**Task to complete:**
Every line containing the word "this" is to be copied from the data below.

Data items
BEGIN
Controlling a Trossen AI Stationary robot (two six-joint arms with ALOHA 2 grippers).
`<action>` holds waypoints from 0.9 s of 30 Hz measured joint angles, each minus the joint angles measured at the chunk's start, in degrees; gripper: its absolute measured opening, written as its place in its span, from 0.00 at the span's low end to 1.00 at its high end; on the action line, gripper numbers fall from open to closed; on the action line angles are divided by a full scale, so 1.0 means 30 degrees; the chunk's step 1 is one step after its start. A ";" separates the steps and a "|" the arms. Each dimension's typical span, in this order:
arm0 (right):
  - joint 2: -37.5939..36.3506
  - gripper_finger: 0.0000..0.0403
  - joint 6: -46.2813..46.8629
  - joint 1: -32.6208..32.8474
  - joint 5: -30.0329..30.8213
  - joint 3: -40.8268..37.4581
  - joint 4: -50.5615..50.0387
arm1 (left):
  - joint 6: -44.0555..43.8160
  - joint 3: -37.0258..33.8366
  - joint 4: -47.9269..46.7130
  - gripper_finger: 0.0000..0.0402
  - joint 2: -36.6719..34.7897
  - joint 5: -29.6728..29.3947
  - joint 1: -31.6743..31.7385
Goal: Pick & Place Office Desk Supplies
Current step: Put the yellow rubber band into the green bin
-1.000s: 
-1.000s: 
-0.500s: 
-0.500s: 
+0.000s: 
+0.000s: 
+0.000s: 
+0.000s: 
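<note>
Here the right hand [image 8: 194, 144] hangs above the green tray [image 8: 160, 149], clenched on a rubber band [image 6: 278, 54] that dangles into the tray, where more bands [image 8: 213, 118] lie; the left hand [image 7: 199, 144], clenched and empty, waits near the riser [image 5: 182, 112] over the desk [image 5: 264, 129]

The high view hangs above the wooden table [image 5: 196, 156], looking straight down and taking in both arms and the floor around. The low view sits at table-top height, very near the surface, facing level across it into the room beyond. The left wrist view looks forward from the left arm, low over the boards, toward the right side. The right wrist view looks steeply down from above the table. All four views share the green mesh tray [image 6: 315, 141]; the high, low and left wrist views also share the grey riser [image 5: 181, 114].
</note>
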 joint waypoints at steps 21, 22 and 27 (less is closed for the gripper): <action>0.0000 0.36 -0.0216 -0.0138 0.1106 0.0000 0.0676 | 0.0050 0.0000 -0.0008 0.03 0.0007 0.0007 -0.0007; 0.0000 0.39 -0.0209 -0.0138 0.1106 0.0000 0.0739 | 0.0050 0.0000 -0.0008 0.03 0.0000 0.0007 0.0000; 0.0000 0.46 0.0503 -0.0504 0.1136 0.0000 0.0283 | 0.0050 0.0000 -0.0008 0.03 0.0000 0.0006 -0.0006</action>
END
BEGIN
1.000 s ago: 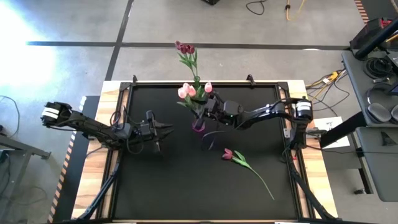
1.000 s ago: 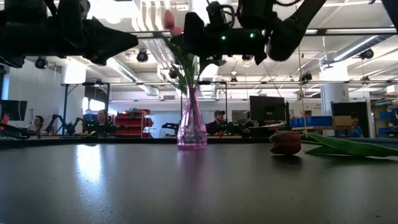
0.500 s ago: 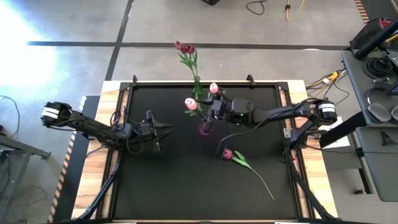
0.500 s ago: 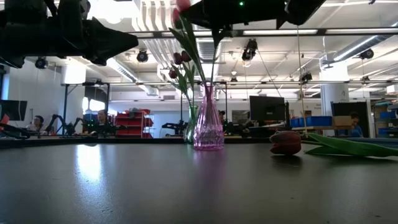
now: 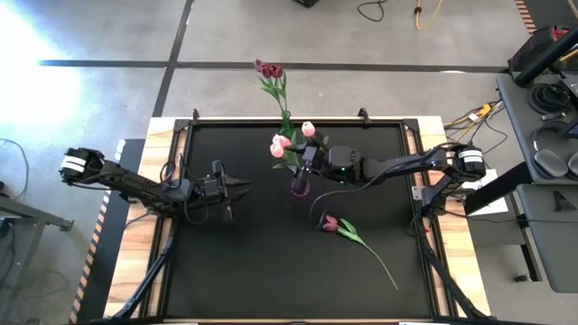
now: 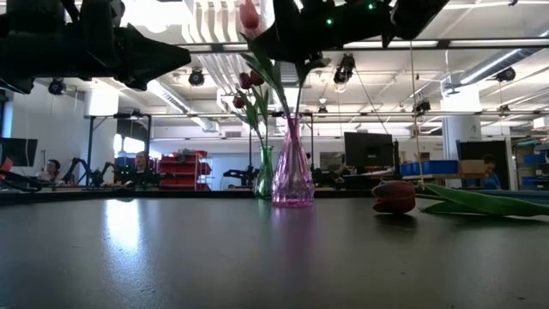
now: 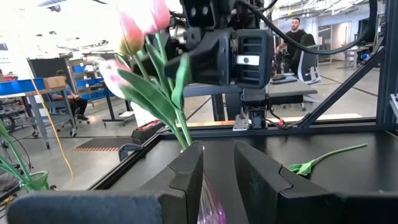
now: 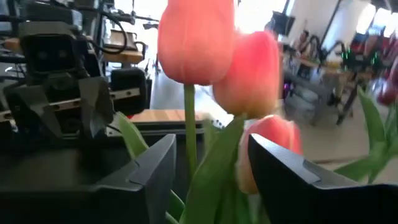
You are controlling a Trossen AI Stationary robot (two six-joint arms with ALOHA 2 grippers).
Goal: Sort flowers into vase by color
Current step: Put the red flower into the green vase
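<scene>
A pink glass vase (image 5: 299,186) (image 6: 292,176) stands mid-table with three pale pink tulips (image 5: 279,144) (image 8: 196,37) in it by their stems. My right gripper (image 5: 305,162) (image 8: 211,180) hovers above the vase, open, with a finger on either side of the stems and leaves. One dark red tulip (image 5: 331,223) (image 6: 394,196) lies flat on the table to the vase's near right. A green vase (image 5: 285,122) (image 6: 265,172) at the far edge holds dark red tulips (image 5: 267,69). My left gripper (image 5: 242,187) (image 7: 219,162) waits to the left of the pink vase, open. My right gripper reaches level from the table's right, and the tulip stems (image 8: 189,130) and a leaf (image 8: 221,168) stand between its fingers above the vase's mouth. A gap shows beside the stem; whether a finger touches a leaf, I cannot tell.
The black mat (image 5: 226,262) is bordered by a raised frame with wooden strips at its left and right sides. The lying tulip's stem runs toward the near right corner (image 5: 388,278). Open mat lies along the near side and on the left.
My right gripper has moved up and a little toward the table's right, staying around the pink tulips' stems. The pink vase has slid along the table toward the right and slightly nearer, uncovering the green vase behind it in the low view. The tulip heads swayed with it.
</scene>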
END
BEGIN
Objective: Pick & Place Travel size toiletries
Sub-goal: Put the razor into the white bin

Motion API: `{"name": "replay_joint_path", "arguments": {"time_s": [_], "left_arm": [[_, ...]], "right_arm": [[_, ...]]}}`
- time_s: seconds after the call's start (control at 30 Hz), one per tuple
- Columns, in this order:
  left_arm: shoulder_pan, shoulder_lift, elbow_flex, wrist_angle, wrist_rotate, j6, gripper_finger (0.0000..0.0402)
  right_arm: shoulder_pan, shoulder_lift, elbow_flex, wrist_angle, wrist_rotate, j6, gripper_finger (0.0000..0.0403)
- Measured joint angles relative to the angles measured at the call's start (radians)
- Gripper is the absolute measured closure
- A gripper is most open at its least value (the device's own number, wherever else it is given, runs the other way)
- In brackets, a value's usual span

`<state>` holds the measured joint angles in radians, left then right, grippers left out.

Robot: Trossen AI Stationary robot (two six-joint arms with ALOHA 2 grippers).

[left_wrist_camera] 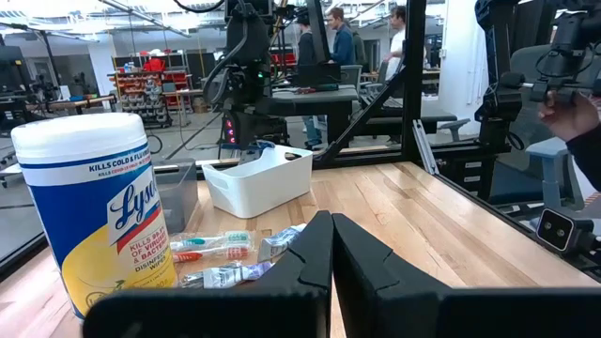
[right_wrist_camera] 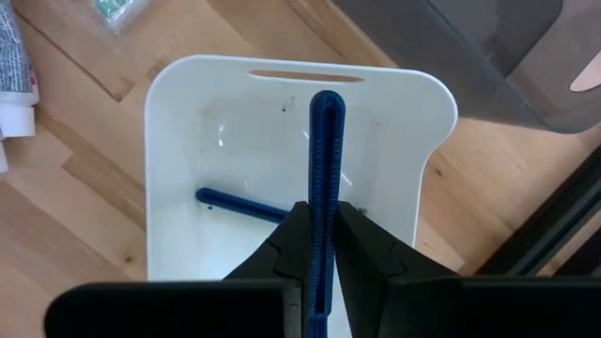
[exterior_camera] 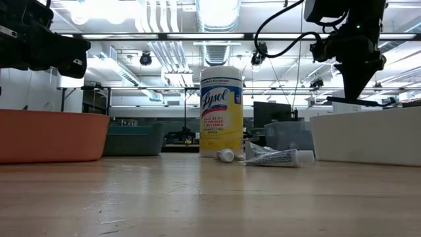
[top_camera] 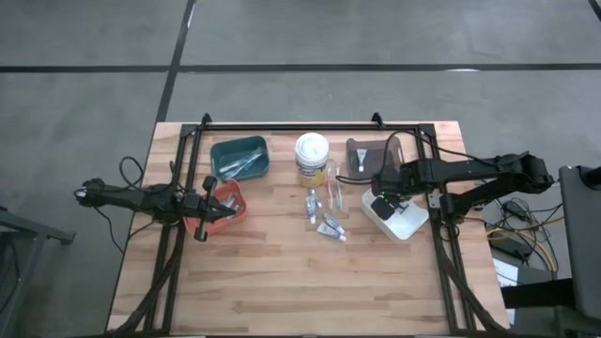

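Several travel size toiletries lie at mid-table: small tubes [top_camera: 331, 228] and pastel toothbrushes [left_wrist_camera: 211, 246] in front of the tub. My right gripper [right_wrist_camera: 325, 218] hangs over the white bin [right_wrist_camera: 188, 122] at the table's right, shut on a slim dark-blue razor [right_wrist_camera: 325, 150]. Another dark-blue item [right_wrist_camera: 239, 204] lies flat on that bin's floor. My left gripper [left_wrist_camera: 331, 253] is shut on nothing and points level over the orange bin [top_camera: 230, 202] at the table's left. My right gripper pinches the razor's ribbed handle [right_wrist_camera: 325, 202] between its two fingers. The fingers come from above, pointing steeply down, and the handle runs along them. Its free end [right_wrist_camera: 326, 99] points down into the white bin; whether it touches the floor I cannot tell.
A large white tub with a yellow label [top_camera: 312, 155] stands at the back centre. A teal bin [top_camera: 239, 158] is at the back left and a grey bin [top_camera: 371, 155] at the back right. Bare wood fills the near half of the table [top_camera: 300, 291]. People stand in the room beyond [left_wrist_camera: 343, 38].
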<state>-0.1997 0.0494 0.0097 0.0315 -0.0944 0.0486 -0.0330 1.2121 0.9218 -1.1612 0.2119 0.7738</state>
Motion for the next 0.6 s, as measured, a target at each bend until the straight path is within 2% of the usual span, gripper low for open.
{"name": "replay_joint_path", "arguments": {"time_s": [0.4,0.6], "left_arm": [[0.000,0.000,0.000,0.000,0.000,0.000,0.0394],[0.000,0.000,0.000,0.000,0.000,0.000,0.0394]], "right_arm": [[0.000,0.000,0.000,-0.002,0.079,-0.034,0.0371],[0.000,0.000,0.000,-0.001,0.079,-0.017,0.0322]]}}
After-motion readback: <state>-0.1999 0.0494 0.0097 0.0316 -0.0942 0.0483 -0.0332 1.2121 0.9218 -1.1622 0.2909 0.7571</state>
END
**Written answer:**
`<action>` holds waypoints from 0.9 s of 30 Hz measured joint angles, each minus the joint angles measured at the chunk's start, in degrees; gripper: its absolute measured opening, written as its place in its span, from 0.00 at the span's low end to 1.00 at its high end; on the action line, gripper numbers fall from open to closed; on the action line angles are divided by a full scale, so 1.0 means 30 degrees; the chunk's step 1 is one step after its start. A ";" separates the steps and a "|" the arms. Each dimension's typical span, in this order:
- Columns, in this order:

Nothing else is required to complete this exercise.